Double Trouble, Part II
Twins pose a difficult challenge to dam, foal and owner alike; find out the best way to avoid having "double trouble."
By Lindsey Domer in America’s Horse | January 1, 0001
This article is a continuation of last Friday’s article on the difficulties posed by twin foals.
Another financial burden twins impose on their owners is the cost of correcting their deformities. Kate Streifel of Hawley, Minnesota, owns a mare who carried twins full term in 1991. Dakota Michelle, or “Mikki,” birthed a colt and a filly, “Cody” and “Jenny.” Cody was smaller than most newborn foals, and Jenny was even smaller than him.
In some twinning cases, one foal will be orphaned. To make sure you know how to deal with an orphan foal, check out our FREE Orphan Foal Care report.

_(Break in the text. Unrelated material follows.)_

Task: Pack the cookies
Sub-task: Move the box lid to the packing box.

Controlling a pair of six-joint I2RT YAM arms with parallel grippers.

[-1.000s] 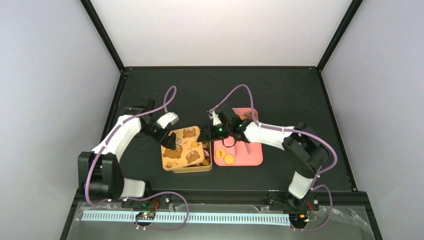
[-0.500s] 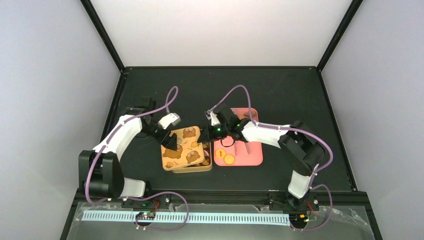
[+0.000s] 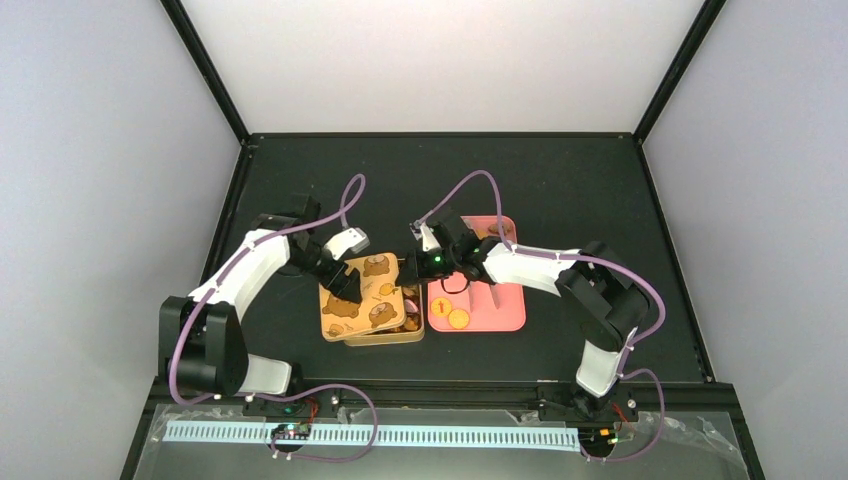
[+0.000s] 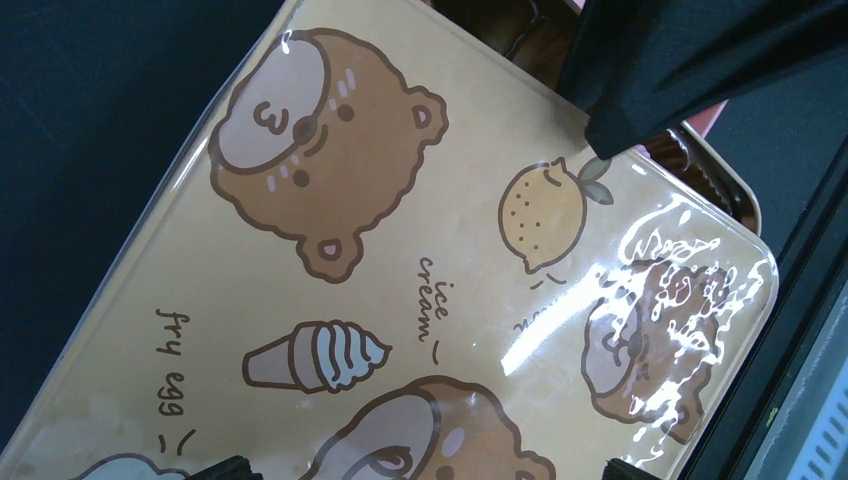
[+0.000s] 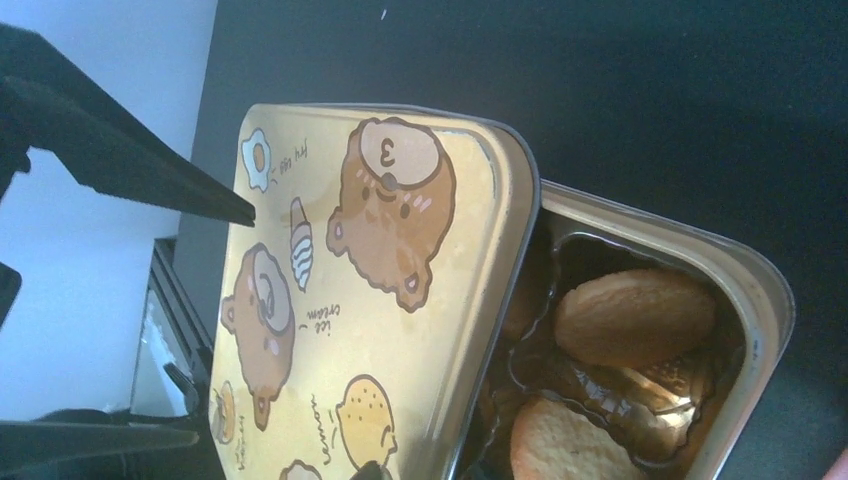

Jenny was so small, she had difficulty reaching her mother’s udder to nurse. At 2 days of age, Jenny’s front legs began to bow out, and it was apparent her knees were not fusing correctly. Kate’s veterinarian tried to supplement Mikki with calcium to correct Jenny’s deformity, but that did not succeed. The filly was taken into surgery to correct the problem, but she was too weak and died on the operating table. It was later discovered the filly also had a heart murmur. Gary and Charlene Wickwar of Goodland, Kansas, experienced a similar, but less severe problem, when their mare, Alamitos Lolly, birthed twin colts in the spring of 2007. The colts were blessed with gleaming colors, a bay roan and buckskin, but they were also hindered with angular deformities in their front legs. Luckily, the Wickwars’ colts’ legs straightened without surgery. While singleton foals can be born with contracted tendons, Dr. Espy says the lack of space inside the uterus makes twins more likely to have contracted tendons. Twin foals are more susceptible to abnormalities, including but not limited to, seizures, organ disfunction, improper conformation and respiratory disorders. Twins are also more susceptible to being “dummy” foals, which lack a nursing instinct and have a loss of some of their mental capacity due to trauma during foaling or a lack of oxygen. Some dummy foals will recover, but twins have a greater chance of being handicapped their entire lives. Twins are also prone to failed passive transport, which means antibodies are not absorbed from the dam’s colostrum and must be acquired by some other means.
Fortunately for Quarter Horse owners, twins only occur in 5 to 10 percent of Quarter Horse mares. This is a much lower percentage than several other breeds, including the most susceptible, Thoroughbreds, which will double-ovulate 20 to 30 percent of the time. Unfortunately, there is no way to prevent a mare from conceiving twins. Dr. Espy says double ovulation is not genetic, can’t be avoided by nutritional adjustments and doesn’t correspond with the mare’s age. The only way to ensure a single pregnancy is to sonogram (ultrasound) early and prevent twins from developing. Although twins can go undetected even in mares that have ultrasound scans, Dr. Espy says human error is to blame. Sperm can stay alive inside a mare for as long as seven days. This means if the mare releases two eggs, the foals can be conceived at different times. Embryos can’t be detected until they are 12 days old, therefore if the mare is examined too early, a younger embryo may be missed. Dr. Espy says it is critical to know the exact date your mare was bred and do an ultrasound scan as close to Day 16 as possible. Veterinarians recommend that mares be checked 14 to 16 days after ovulation. The embryos will be mobile inside the mare’s uterus up to Day 16. On Day 17, embryos will develop a sticky surface and attach to each other, as well as to the uterine wall. This makes it much more difficult to reduce the smaller of the two embryos without aborting both. Because the twins tend to attach to each other, they are primarily found in the same uterine horn. Dr. Espy says when he aborts foals in the same uterine horn, he separates the twins during a rectal ultrasound and rubs the smaller embryo with the ultrasound probe by pressing it between the probe and the mare’s pelvis or the probe and his finger. The aborted embryo will be absorbed, and the remaining foal will have a better chance of developing normally. On Day 16, the embryos are only a half-inch long and do not develop brain or organ function until Day 42. So there is no concern for pain to the fetus.
Make sure you're prepared in case your foal becomes an orphan. Download our FREE Orphan Foal Care report today.
“Usually the mare will reduce one twin on her own, but you can’t rely on that,” Dr. Espy says.
Learning From Experience
Kate’s mare, Mikki, had three successful single-foal pregnancies after her twins. Gary and Charlene continue to take precautions to ensure their mares only have one foal each season, but decided to retire "Lolly" from the broodmare band after she raised the twins.